Formidable German forces were ready to ambush Convoy PQ-17. The linchpin of these forces was the Bismarck’s sister ship Tirpitz (eight 15-inch guns) and a consort,
heavy cruiser Admiral Hipper (eight 8-inch guns). These ships were ordinarily based at
Trondheim, halfway up the Norwegian coast. Farther north, at Narvik, were stationed the Kriegmarine’s two remaining pocket battleships, Admiral Scheer and Luetzow (six 11-inch guns apiece). The specter of a convoy being bushwhacked by such a squadron was not a pleasant one; in savaging Convoy HX-84 in 1940 during her five-month raiding cruise, Admiral Scheer had shown what heavy surface raiders could do to convoys, given the chance.

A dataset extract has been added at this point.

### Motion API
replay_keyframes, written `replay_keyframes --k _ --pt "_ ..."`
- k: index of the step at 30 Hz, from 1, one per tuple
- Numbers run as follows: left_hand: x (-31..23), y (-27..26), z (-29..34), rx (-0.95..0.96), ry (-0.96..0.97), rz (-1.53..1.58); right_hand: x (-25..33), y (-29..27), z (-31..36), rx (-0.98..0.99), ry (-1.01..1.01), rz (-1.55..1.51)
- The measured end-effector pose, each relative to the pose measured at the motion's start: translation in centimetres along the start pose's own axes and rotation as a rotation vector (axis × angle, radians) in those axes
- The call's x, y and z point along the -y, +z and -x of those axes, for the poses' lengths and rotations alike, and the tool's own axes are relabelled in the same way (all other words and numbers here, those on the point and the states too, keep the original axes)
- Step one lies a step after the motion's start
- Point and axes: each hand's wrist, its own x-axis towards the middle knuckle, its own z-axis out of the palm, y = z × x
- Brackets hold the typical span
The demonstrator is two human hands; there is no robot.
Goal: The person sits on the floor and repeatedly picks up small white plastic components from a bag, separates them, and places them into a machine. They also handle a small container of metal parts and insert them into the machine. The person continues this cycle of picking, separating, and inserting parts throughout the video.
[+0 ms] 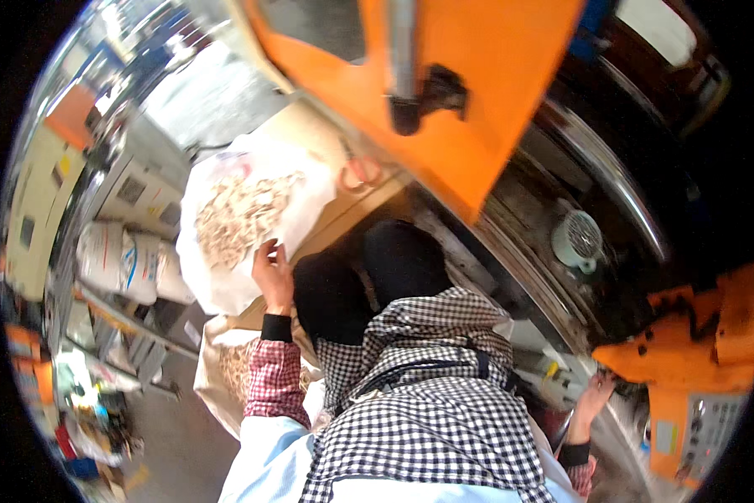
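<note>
My left hand (274, 275) is at the near edge of a white plastic bag (316, 180) with many small beige pieces (247, 214) in it. Its fingers are loosely bent and apart, and I see nothing held in them. Far to the right, my right hand (592, 400) reaches up to the pointed end of an orange machine part (624, 359). Blur hides whether its fingers grip that part or only touch it. A second pale bag (217, 360) with similar pieces stands beside my left forearm.
Red-handled scissors (360, 173) lie on a brown board (301, 126) beyond the bag. An orange machine door (477, 92) with a grey bar rises ahead. A pale green cup (576, 239) stands on the machine at right, above a control panel (712, 432). White sacks (117, 260) stand left.
</note>
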Motion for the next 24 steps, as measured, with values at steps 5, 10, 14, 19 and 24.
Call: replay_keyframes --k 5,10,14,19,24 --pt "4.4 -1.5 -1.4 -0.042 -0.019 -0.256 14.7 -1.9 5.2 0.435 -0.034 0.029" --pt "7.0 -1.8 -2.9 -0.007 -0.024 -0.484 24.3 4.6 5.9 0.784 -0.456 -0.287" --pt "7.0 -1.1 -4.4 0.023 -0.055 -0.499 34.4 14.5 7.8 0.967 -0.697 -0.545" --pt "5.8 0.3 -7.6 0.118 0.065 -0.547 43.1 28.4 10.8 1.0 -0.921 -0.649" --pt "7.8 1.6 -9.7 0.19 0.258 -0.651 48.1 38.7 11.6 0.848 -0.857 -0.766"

The Germans had a plan to launch their forces upon Russian convoys, a plan known as
“The Knight’s Move.” Upon discovery of a suitable convoy victim, the German warships would be moved up to bases near the North Cape (Altenfjord and Vestfjord), from which they would sortie to the attack. In view of Hitler’s standing order for “no unnecessary risks,” however, the plan depended on the absence or withdrawal of the heavy Allied forces providing distant cover for the convoys. It had to be possible for the German ships to pounce, strike, and get back safely to port before any enemy heavy forces could intervene. If this could not be assured, then the German ships would be held on tether.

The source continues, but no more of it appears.